Thursday, July 17, 2014

Keeping the Castle / Patrice Kindl / 272 pages / 6 disks / narrated by Bianca Amato

   I have discovered a fun and unexpectedly hilarious YA novel for Jane Austen fans. Keeping the Castle by Patrice Kindl has a heroine who must marry and marry well to save her family and their ancestral home. Unfortunately Althea tends to speak her mind quite plainly and has thus sabotaged many a relationship. Her father loved castles and built Crawley Castle in a remote region of Yorkshire. Though at one time it was fully functional, it is now falling down around their ears, literally.
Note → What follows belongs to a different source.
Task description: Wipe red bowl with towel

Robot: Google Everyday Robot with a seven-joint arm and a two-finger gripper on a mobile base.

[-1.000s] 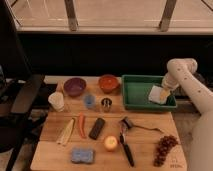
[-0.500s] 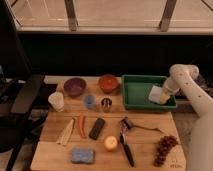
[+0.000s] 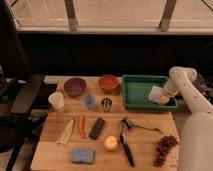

With her brother only four years old, it is pressing Althea marry soon.
  Also living in the crumbling castle are two stepsisters. These two are the perfect twin for Cinderella's evil stepsisters. Their father married Althea's mother and he had the misfortune to die two weeks later. The father left his money to them. Despite depending upon Althea's mother for their necessities they are reluctant to spend money on any one or thing besides themselves. One of my favorite parts is the ruse Althea cooks up in order for them to help pay for a partial new roof. It is done rather magnificently.
   Then comes the news the new Lord Boring and his friends will be visiting Lesser Hoo (oh the names are just perfect) in the coming weeks and all the countryside are atwitter. These people who come from the city must be handsome and also most importantly very rich. So Althea and her two stepsisters set their sights on finding a husband for themselves. Let the tournament begin!
    I think you can see there are several parallels to the Austen books but also that of Cinderella fairy tales. Althea is a wonderful narrator who is fully reminiscent of Emma and her machinations to have everyone marry everyone else. You can foresee the ending but the journey to get there is deliciously fun. I thoroughly recommend this to anyone who wants a bit of snarky spice in their romance novels.

Six Degrees of Reading: I Capture the Castle by Dodie Smith; The Girl of Fire and Thorns by Rae Carson.